** SUPPLIED INFORMATION **
*-*-*
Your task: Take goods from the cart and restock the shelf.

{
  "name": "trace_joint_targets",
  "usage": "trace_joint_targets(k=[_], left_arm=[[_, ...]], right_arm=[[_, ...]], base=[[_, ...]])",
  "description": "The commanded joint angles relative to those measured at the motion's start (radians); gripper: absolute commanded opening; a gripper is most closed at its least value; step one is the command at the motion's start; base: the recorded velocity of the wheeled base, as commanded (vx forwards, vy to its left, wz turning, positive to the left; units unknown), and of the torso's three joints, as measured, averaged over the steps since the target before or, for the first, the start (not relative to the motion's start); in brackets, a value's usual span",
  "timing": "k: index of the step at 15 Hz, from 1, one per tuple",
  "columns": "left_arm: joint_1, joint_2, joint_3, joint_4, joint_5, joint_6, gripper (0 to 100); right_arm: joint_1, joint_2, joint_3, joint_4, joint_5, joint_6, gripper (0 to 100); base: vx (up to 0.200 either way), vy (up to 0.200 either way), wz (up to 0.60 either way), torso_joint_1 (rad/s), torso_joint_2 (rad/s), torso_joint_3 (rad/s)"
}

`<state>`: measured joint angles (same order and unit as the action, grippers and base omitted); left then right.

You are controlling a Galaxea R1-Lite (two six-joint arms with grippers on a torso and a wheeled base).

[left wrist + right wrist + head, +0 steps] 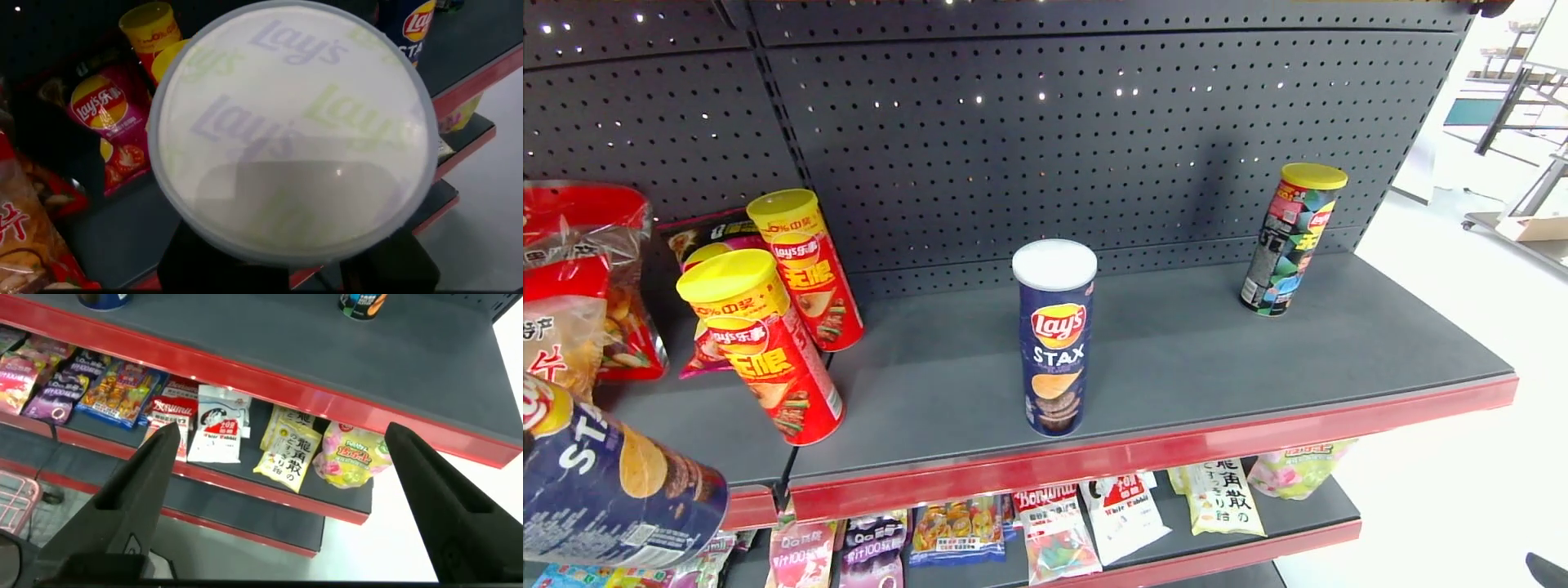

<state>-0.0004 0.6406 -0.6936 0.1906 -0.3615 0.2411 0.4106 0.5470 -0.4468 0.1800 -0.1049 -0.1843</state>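
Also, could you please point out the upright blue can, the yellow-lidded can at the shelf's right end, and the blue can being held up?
upright blue can [1054, 351]: head view, middle of its printed side.
yellow-lidded can [1289, 253]: head view, middle of its patterned body.
held blue can [290, 131]: left wrist view, centre of its white lid.
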Motion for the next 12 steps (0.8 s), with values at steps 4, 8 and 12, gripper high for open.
trace_joint_targets(k=[4,8,12], left_arm=[[-0.026,0.036,0.011,-0.002,-0.028,0.032,0],[-0.064,0.143,-0.004,-0.051,-0.062,0.026,0],[-0.162,0.211,-0.04,-0.073,-0.07,-0.048,0]], right_arm=[[-0.024,-0.045,0.048,-0.01,-0.059,-0.004,100],[-0.099,-0.205,0.103,0.003,-0.111,0.028,100],[-0.343,-0.328,0.188,0.003,-0.101,0.143,100]], base=[[0.0,0.0,0.0,0.0,0.0,0.0],[0.0,0.0,0.0,0.0,0.0,0.0],[0.0,0.0,0.0,0.0,0.0,0.0]])
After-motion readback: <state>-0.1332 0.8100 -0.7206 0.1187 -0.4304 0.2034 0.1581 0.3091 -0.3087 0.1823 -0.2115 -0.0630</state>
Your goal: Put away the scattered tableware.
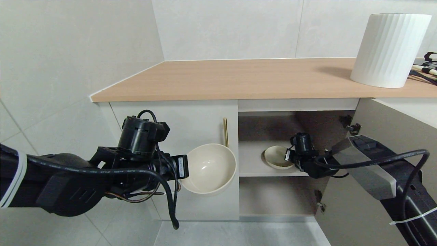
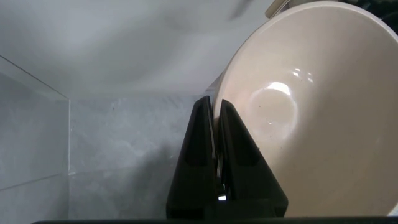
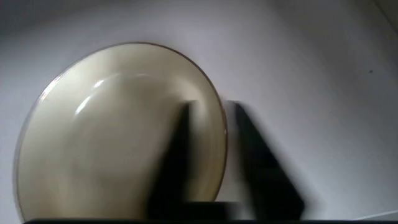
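- The left gripper [image 2: 216, 102] is the nearest thing. It is closed tightly on the rim of a large cream bowl [image 1: 210, 167], one finger inside the rim and one outside.
- This large cream bowl hangs in the air in front of the closed cabinet door [image 1: 191, 119], with its opening turned up and toward the camera. Its inside is glossy and empty. It is just below the thin gold handle [image 1: 225, 131] of that door.
- To the right, the other cabinet door [image 1: 344, 212] stands open, and the right arm goes into the cabinet.
- The right gripper [image 3: 208, 106] is at a shallow cream bowl [image 1: 276, 156] on the shelf [image 1: 251, 164] in the cabinet. Its fingers stand on both sides of the bowl's rim with a narrow gap between them, and they are not pressed together on it.
- The shallow cream bowl is on the upper level of the cabinet, near the front edge of the shelf, and it looks tilted. I cannot tell if it rests fully on the shelf.
- Above the cabinet is the wooden tabletop [image 1: 239, 78].
- A white ribbed container [image 1: 389, 48] stands upright on the right part of the tabletop.
- Just beside it, at the edge of the head view, lie some dark utensils [image 1: 426, 70]; they are too small to name.
- Behind is a pale tiled wall [image 1: 225, 27].
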Controlling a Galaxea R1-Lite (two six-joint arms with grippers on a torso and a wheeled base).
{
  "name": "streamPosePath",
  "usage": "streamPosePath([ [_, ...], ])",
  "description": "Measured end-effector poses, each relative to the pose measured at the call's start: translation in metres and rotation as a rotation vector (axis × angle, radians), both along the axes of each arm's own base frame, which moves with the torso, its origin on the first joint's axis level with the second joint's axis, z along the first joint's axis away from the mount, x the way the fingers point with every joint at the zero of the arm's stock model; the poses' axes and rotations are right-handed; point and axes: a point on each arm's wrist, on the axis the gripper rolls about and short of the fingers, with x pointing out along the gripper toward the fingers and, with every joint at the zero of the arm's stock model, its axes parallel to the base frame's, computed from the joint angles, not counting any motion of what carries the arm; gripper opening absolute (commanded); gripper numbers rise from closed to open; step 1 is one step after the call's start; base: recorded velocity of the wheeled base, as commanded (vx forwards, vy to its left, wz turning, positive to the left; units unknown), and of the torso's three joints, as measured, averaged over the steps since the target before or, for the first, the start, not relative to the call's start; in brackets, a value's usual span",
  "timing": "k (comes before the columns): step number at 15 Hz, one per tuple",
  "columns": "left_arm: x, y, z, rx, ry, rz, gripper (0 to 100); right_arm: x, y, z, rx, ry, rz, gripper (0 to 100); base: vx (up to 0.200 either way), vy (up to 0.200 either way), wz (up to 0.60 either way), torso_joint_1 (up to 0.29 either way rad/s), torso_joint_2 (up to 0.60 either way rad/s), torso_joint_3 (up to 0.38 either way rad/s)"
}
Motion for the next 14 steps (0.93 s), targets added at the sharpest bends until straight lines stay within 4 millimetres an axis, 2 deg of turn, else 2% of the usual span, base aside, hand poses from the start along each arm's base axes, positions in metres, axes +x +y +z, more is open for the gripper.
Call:
streamPosePath([
  [4, 0.002, -0.002, -0.002, 0.000, -0.003, -0.005, 0, -0.005, -0.001, 0.015, 0.021, -0.015, -0.024, 100, 0.000, 0.000, 0.00, 0.000, 0.00, 0.000],
  [6, 0.005, -0.013, -0.004, -0.013, -0.040, -0.027, 0, -0.021, 0.001, 0.028, 0.032, 0.012, -0.006, 100, 0.000, 0.000, 0.00, 0.000, 0.00, 0.000],
  [8, 0.007, -0.025, -0.009, -0.009, -0.035, -0.054, 0, -0.051, 0.008, 0.054, 0.065, 0.046, 0.083, 100, 0.000, 0.000, 0.00, 0.000, 0.00, 0.000],
  [10, 0.009, -0.036, -0.019, 0.017, -0.018, -0.063, 0, -0.087, 0.020, 0.088, 0.097, 0.059, 0.219, 100, 0.000, 0.000, 0.00, 0.000, 0.00, 0.000],
  [14, 0.001, -0.054, -0.033, 0.060, 0.035, -0.117, 0, -0.179, 0.051, 0.149, 0.136, 0.059, 0.571, 100, 0.000, 0.000, 0.00, 0.000, 0.00, 0.000],
])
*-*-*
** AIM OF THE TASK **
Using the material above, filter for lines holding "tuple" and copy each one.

** REPLY **
  "timing": "k: index of the step at 15 Hz, from 1, one per tuple",
  "timing": "k (comes before the columns): step number at 15 Hz, one per tuple",

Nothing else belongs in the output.